In Swan Lake, we see the anguish of life after death.

In death, we learn the story of love

  • October 30, 2014

My sister and I used to get season’s tickets to the ballet. They brought colour, beauty and music to long winters, and gave us an opportunity to visit. They also took us to performances we wouldn’t normally select, which is how we ended up at a performance of Swan Lake. We had tickets, so we went.

And so we discovered Swan Lake is a masterpiece of imagery portraying the agony and glory of love and life. Its closing scene has stayed with me forever. “Is there life after death?” is one of those human questions that lurk behind everything, spoken or unspoken, explored or ignored. In the version we saw, Swan Lake responds to this question by showing the anguish of life after death. Enchanted princess Odette swims by day as a swan on a lake of tears. By nights she is a woman. She falls in love with a Prince. The evil enchantress lures the Prince to his death in the lake, but bestows immortality on Odette. Now she’s condemned to eternity without the one she loves. Her final dance, by the lake of tears, embodies the sorrow of unending grief for the beloved. The bitterness of life after the beloved’s death.

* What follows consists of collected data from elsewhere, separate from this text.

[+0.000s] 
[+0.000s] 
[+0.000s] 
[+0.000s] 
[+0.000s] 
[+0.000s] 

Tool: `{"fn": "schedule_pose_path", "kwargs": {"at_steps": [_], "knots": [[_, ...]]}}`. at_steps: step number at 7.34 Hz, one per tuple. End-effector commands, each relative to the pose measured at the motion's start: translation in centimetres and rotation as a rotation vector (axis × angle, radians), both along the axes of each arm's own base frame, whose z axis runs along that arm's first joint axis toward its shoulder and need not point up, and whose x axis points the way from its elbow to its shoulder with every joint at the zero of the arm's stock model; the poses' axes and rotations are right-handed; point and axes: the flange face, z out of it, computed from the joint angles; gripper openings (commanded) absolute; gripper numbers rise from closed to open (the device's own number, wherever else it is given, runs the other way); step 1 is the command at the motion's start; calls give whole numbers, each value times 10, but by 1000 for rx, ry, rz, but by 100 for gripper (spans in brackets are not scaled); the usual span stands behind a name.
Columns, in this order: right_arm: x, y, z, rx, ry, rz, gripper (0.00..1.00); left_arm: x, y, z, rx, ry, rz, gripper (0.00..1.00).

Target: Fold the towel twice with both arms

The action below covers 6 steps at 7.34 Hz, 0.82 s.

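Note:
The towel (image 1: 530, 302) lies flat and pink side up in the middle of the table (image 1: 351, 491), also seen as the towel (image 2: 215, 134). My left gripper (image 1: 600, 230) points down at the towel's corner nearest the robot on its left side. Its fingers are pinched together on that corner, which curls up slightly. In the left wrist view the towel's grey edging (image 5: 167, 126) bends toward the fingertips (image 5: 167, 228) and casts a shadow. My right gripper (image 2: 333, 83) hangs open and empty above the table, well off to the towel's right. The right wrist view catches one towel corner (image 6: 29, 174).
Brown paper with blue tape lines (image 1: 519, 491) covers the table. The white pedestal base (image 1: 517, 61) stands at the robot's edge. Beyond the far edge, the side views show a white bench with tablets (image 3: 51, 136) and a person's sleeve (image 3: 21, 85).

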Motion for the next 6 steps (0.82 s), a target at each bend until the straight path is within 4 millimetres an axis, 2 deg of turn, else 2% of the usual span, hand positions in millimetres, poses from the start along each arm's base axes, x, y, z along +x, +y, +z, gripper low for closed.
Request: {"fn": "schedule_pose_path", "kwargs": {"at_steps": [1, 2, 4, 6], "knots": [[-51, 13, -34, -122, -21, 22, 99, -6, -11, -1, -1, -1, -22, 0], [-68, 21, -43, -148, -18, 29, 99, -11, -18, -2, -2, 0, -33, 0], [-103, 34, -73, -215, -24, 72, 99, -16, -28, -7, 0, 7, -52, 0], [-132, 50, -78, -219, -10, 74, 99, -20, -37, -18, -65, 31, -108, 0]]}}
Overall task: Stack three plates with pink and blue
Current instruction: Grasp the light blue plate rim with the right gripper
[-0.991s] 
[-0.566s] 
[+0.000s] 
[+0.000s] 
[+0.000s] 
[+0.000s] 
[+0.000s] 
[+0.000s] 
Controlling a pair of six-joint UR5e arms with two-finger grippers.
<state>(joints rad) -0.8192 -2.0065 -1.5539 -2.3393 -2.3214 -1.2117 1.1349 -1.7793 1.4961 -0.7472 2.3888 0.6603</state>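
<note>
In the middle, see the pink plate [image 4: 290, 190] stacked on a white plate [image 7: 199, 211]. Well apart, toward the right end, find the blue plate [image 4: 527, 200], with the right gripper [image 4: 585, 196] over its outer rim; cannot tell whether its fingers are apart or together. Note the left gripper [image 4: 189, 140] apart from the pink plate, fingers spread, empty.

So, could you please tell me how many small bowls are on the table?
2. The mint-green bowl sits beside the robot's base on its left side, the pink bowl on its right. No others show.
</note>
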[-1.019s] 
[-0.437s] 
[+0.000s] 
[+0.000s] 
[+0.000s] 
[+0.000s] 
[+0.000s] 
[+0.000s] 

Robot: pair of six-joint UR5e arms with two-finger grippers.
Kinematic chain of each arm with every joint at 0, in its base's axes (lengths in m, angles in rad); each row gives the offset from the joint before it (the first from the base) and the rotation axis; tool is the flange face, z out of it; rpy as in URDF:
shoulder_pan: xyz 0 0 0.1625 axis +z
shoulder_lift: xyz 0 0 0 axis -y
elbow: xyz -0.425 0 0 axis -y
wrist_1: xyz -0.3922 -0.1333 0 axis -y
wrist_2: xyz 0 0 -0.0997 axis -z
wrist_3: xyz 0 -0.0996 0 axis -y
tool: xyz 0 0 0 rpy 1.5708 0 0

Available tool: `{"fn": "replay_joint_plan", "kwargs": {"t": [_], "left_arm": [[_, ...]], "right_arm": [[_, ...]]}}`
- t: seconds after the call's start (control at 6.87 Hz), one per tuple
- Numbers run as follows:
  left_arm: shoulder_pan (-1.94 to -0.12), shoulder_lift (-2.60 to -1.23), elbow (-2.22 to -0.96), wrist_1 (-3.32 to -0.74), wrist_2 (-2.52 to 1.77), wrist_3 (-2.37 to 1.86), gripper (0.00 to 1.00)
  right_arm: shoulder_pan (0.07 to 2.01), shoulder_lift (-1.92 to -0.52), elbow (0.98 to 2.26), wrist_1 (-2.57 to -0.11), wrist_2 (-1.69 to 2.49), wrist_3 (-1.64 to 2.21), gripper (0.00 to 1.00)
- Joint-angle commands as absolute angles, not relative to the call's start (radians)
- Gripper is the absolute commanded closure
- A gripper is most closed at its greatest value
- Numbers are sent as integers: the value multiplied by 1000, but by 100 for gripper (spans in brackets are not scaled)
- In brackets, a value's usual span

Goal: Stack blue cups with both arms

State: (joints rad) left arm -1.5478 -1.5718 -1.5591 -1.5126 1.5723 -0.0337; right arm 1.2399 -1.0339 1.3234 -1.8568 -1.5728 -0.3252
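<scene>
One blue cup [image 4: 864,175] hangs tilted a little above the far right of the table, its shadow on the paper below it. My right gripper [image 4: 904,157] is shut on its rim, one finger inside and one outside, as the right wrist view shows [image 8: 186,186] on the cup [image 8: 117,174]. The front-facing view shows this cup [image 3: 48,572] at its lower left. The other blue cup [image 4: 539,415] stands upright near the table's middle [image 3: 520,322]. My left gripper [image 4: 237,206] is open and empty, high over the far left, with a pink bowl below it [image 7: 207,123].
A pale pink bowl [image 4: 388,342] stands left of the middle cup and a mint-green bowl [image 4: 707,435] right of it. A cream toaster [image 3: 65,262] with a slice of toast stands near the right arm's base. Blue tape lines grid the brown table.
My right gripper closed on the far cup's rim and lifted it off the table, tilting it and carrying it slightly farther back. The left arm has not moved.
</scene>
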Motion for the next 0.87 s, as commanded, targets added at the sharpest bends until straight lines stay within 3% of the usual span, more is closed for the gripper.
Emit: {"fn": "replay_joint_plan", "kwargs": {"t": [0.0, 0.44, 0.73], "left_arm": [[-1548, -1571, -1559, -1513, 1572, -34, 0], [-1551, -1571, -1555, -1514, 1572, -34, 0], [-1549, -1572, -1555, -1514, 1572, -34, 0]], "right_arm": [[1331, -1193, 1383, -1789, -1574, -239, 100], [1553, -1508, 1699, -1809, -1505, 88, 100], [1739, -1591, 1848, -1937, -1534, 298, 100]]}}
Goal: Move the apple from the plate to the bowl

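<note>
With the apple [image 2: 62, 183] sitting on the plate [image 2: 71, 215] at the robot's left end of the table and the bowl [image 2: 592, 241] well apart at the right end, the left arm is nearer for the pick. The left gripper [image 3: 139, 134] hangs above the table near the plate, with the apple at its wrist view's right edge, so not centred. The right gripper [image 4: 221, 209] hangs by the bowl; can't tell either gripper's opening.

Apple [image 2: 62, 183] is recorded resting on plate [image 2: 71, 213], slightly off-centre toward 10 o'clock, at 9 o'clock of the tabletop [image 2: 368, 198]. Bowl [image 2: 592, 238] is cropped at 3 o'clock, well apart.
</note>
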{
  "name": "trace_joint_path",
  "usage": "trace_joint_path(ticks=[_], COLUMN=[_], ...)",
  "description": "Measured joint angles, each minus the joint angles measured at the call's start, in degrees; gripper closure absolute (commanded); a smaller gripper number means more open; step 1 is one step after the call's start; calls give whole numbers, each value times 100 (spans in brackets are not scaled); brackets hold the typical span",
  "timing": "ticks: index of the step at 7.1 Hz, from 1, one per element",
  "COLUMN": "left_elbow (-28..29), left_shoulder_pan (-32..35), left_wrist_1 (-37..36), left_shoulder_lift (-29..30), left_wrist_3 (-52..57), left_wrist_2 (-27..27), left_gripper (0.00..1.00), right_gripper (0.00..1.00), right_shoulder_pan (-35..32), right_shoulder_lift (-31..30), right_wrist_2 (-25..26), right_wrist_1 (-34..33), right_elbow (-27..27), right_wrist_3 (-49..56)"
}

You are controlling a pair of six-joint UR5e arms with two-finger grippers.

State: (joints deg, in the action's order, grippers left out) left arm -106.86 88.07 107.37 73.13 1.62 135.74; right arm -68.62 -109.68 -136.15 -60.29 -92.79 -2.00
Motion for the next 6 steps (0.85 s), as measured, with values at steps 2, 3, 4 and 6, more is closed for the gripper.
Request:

The only escape from pain is to stop loving. For those of us who aren’t enchanted princesses, this truth remains. If we carry the love for the one who has died, then we carry the pain always.

What kind of choice is that? Could a loving God have set all this up? No wonder we so often set our chins and refuse to go to Him for help. On my bookshelf at home is the title: Divinely Abused. It’s apt. The cruelest abuser is the one who owes us love but deliberately inflicts pain upon us. Doesn’t God, at times, appear as the Divine Abuser? He inflicts pain by creating us for love, knitting us together such that we must love, and yet must suffer death.

He creates us for Life, but isn’t Death the victor?

So these days, we’ve decided to make Death our servant. Rather than be subject to it, we will tell Death what to do. It seems so simple: make it legal to end the life of a suffering patient, or ask someone to end ours when we’re in pain. Now we’re in charge of Death, and in control of pain, too. It’s illusory, of course. We like illusions. Meanwhile, we can use the seeming kindness of euthanasia and assisted suicide to take power over one another, deciding whose life is worth saving and whose isn’t. It’s the original sin, the error of Adam and Eve: rejecting God’s terms and making ourselves God.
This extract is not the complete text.